### PROBLEM TO SOLVE
Take every line from the entries below that includes the word "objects" and copy it.

>>>>>

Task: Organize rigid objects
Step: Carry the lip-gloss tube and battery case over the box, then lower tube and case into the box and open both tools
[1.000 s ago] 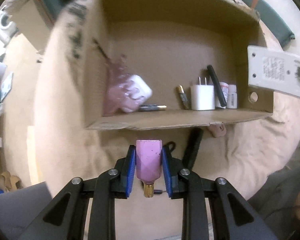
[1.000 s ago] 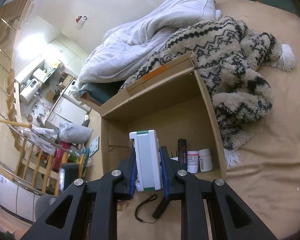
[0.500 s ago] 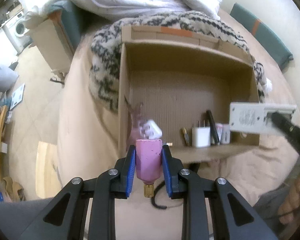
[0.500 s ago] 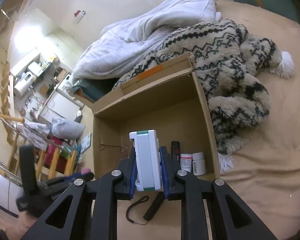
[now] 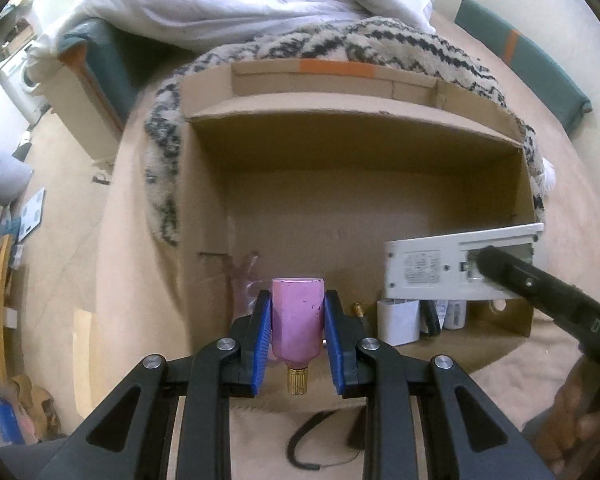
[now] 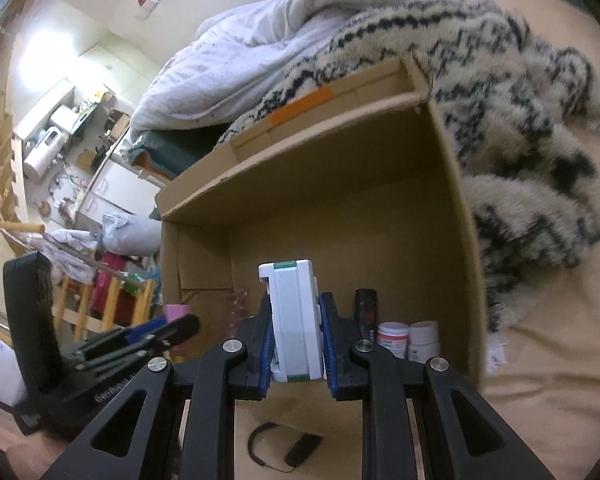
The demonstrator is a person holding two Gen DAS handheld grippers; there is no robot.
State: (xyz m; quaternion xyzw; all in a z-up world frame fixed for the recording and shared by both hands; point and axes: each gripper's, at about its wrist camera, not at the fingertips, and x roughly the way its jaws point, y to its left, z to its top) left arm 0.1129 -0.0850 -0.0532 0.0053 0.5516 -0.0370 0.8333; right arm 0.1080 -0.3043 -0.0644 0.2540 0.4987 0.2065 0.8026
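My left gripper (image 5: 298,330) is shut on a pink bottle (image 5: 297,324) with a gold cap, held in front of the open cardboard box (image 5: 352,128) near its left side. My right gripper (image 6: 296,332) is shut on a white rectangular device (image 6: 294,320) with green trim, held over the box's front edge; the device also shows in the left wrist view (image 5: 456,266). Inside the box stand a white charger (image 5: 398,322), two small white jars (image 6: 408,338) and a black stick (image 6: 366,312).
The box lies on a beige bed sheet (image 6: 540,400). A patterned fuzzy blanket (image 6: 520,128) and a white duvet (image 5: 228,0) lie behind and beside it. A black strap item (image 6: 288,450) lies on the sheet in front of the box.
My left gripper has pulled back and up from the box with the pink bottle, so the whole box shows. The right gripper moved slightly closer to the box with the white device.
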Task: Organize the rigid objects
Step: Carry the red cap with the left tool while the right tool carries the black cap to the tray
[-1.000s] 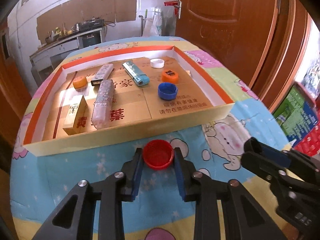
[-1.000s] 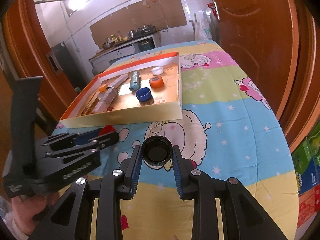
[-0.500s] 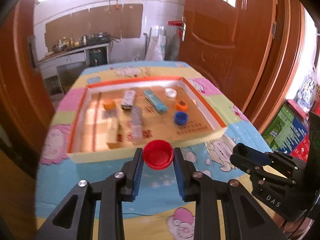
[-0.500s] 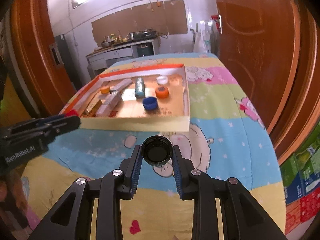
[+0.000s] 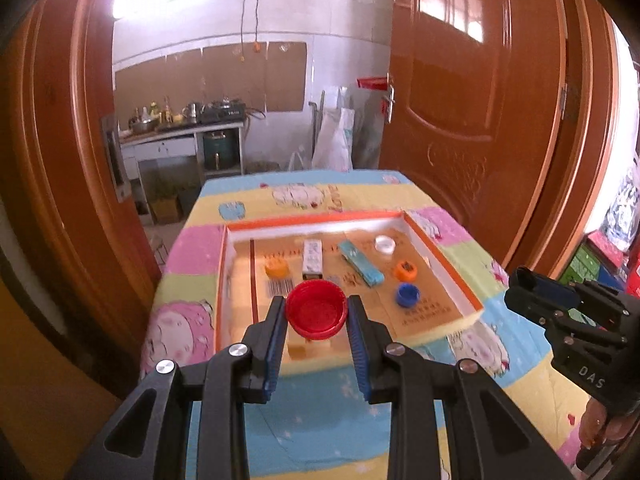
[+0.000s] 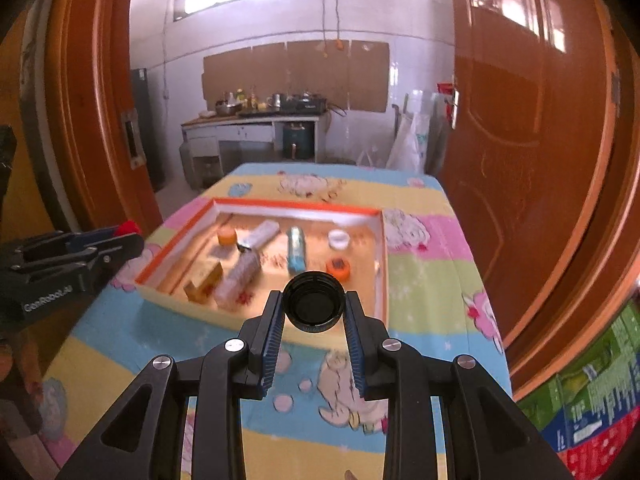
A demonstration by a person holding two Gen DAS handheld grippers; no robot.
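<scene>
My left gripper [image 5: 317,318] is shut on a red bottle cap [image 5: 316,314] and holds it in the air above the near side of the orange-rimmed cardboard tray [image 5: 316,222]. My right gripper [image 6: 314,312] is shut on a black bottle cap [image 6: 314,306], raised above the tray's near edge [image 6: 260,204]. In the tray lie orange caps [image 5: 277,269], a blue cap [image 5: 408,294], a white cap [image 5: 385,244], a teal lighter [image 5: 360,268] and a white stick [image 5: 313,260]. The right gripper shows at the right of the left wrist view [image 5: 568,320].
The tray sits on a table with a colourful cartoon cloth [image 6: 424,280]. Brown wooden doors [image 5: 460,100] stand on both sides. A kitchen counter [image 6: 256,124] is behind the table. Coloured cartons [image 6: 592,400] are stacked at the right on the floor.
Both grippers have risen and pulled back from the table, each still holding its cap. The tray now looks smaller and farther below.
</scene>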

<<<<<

### COMPLETED EXERCISE
Task: Organize rigid objects
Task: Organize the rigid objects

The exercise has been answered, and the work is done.